Avec leur nom, les cinq Japonais du contact Gonzo font référence au journalisme gonzo par le regretté Hunter S. Thompson. Brut, dur et subjectif. Thomspon a également montré comment il travaillait dans ses pièces. Contacter Gonzo s'échauffe pendant le spectacle, prend des clichés les uns des autres avec des appareils photo jetables et se passe la bouteille d'eau. Style GonzoCe que tu vois est ce que tu obtiens.
Contact Gonzo respecte des règles simples. Par exemple la gravité : sauter et redescendre. Ou l'attraction et la répulsion : pousser, tirer, comme dans une mêlée de rugby. Ce faisant, ils se rapprochent de l'art minimal qui adhérait à un ensemble de paramètres ; on pense à Sol LeWitt.
Au début, on a l'impression que c'est de la comédie burlesque. Tu glousses lorsque tombent des coups dévergondés, dont l'impact est audiblement douloureux. Il s'agit d'arts martiaux, de capoeira à la japonaise, avec une dent dans la lèvre et une jambe molle après. L'ouïe en perd beaucoup lorsque Sayaka Himeno fait son rapport. Aussi fragile qu'elle en a l'air, elle s'attaque aux cymbales et aux peaux de tambour dans un solo de batterie punk frénétique. Pas de surprise, pour ceux qui ont entendu son groupe. Nisennenmondai sait.
Contact Gonzo, c'est du contact improvisation à l'état pur. Certains regrettent l'arc de tension ; d'autres apprécient le jeu libre et l'absence de messages imposés. Soit tu prêtes une attention particulière à Himeno après son ascension, soit tu te laisses absorber par un "duo" pour tambour et quatre hommes, soit tu te mets les doigts dans les oreilles et tu ne prêtes attention qu'au mouvement. Contact Gonzo ne choisit pas. Faiblesse ou force ? C'est au spectateur de décider.
Ce qui est particulièrement frappant, c'est la confiance aveugle que les quatre hommes ont les uns envers les autres. Tout comme l'esprit sportif qui règne sur un ring de boxe thaïlandaise permet de se donner des coups de poing et de pied noirs et bleus (et surtout pas en dehors de ce cadre) ; l'aspect intensément physique de ces coups dévergondés a aussi presque quelque chose de fraternel ou d'amical. Ce n'est qu'avec des personnes qui respectent totalement les règles de base (du jeu) que l'on peut arriver à un... muay thaiTu peux aussi organiser un spectacle comme celui-ci.

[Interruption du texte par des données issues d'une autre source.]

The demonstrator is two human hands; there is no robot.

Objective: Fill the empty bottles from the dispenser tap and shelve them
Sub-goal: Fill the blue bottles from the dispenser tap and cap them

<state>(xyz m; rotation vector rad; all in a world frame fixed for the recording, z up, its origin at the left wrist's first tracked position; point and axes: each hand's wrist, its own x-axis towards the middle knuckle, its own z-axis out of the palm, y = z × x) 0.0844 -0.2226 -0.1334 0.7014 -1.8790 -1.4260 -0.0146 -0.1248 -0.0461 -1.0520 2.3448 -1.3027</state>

Les cinq danseurs entrent dans le centre-ville d'Utrecht peu après l'événement. Ils rendent cette insécurité par des représentations ponctuelles. Celle-ci est suivie d'une autre représentation au Stadsschouwburg. Contact Gonzo lèche les blessures et les bleus le lendemain. Les visiteurs demandent : "Est-ce que c'était de la maîtrise conceptuelle ou des choux de singe (même : une cage de singe sans appareils) ? Dans une performance impressionnante et conflictuelle, ces Japonais ne répondent pas, et c'est là seulement que se trouve la main de cinq vrais maîtres. Un vieux moine zen dit : "La réponse précède la question".
Vu : contact Gonzo, Stadsschouwburg, Utrecht, mercredi 20 avril 2011. Encore à voir : jeudi 21 avril à 19h30.